Mary Harron: Like many people, I’ve been fascinated by the Manson women because they seem like such unlikely candidates for murder or violence. They’re these, you know, young hippie girls who we don’t typically associate with violence in the Sixties. But Guinevere Turner’s script, the particular take she had on it [was] to look at them in prison, as well as in the Manson family. To look at what happened to them after the crimes was, I thought, very interesting.
Yeah, I thought that was interesting too. Especially with Leslie, in particular, because she didn’t really seem too much of a hippie to me, I got more of an All-American vibe from her at the beginning of the movie.
Mary Harron: She had been a homecoming queen. She had been a pretty wholesome American girl; she had taken [acting classes] and had been in communes. But for her to take the journey into the Manson family was pretty steep, you know?
With that in mind, we do get a taste of it in the film, but I wanted to get your perspective on it. What do you think it was about Manson that allowed him to brainwash people to this capacity? To murder people? To be like, “I’m willing to die for you?”
Mary Harron: I think it all happens – it’s a gradual process of manipulation and control. I don’t think any of those young people, if you had said to them, “join my family, and [we’re going] to go in the middle of the night and murder perfect strangers horribly,” none of them would’ve joined, you know? It was a process of many months of isolation and constant manipulation. [He] was a charismatic guy, and he seemed to have great confidence in what he was saying. These were all vulnerable, insecure young people with someone who had a very seemingly worked-out vision of what the truth was, and what salvation was, and how terrible the outside world was. And he created this idea that if you stay in the family, we’re the only people who are really saved. You know, if you think of it in religious terms, [they thought] he was like Jesus. They thought he was like an incarnation [of Jesus] – some of them literally thought that, that he was like a version of Jesus. And if you think about that, not that he was this crazy guy, but that he was a prophet and that he held the truth. [It] was a long process of him working on them and their vulnerabilities and their insecurities and presenting himself as the leader with all the answers.
Yeah, absolutely. I know there were a lot of instances where [the characters] were referring to Manson in that way in the prison. Especially in a lot of those sequences.
Mary Harron: Yeah.
So, with that in mind – I keep saying “with that in mind” – we all know Matt Smith from Doctor Who. What did you see in Matt Smith that you thought you could take those terrible characteristics of Charles Manson and apply them to the Doctor?

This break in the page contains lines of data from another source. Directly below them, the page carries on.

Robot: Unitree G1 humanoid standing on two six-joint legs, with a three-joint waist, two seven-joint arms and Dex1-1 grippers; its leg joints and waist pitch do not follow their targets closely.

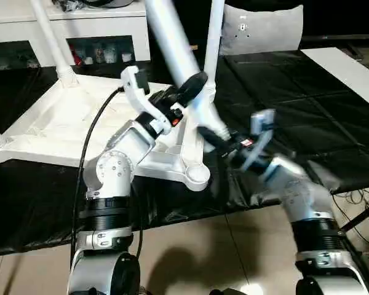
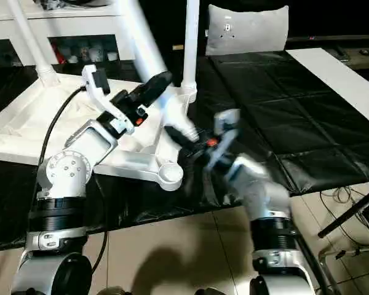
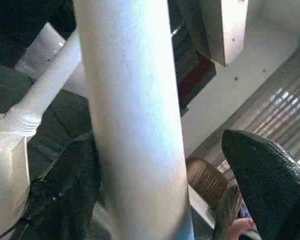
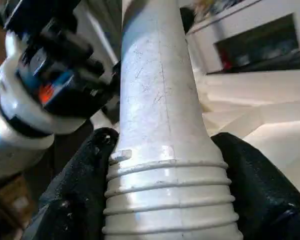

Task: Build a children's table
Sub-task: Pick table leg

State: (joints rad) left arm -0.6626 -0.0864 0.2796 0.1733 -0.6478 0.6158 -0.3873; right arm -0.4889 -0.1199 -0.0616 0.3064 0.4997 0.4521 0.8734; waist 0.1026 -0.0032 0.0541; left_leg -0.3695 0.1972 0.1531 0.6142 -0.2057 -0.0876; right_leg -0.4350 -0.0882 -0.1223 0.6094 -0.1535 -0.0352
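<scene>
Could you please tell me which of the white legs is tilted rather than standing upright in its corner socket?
The leg between the two grippers: it leans steeply over the near corner socket, unlike the far-left leg and far-right leg, which stand seated.

Open black work table (image 1: 283, 92) on the right side of the frame, with lots of room to pass. Bare floor (image 1: 221, 252) along the bottom, between the two silver arms. Upside-down white table top (image 1: 43, 132) filling the left half, blocking the way there. Two upright legs, one at upper left (image 1: 52, 40) and one at top middle (image 1: 213, 37), with a gap between them. Slanted loose leg (image 1: 172, 43) crossing that gap, with the left gripper (image 1: 187, 92) and right gripper (image 1: 218, 140) crowded round it. Empty corner socket (image 1: 195, 175) just below. White shelf (image 1: 80, 18) closing off the top left.
</scene>
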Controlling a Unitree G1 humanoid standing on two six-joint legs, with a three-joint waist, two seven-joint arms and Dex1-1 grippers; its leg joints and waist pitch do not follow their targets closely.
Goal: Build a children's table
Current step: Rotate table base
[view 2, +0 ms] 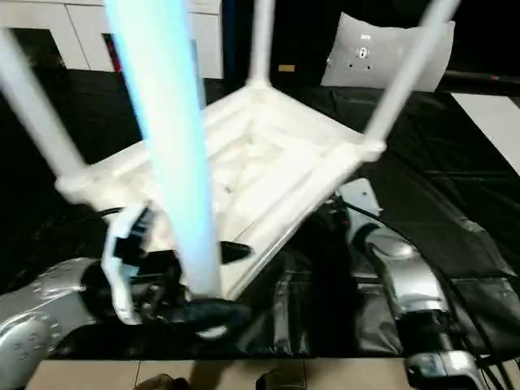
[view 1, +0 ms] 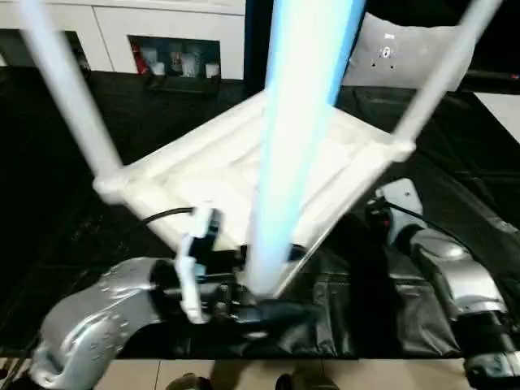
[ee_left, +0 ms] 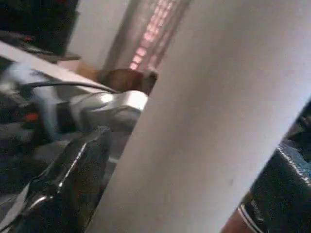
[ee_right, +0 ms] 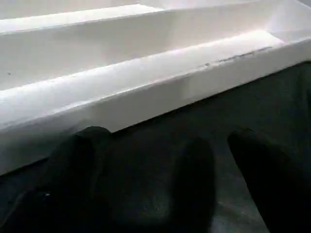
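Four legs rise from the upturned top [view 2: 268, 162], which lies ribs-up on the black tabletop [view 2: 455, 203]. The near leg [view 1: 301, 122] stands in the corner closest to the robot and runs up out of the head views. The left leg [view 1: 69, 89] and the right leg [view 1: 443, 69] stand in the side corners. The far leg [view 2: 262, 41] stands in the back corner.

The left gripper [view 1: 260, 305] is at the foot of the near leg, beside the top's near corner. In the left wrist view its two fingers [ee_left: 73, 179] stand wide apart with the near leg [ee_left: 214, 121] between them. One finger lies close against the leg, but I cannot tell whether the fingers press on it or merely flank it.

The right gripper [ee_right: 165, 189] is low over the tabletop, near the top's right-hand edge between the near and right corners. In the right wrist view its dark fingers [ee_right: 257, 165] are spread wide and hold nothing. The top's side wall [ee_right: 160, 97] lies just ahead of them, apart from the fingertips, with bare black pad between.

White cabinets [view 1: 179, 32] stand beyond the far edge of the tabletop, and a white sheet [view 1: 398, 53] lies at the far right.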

Mary Harron: Well it’s interesting. He did a couple things – I mean, you know he did Doctor Who and then he was very different in The Crown, and then he did a film that Ryan Gosling directed (Lost River) where he was playing someone – an American character – who was really kind of creepy and sinister and very compelling. And [in the scenes of him in that], I thought “oh, that’s amazing. He really can transform.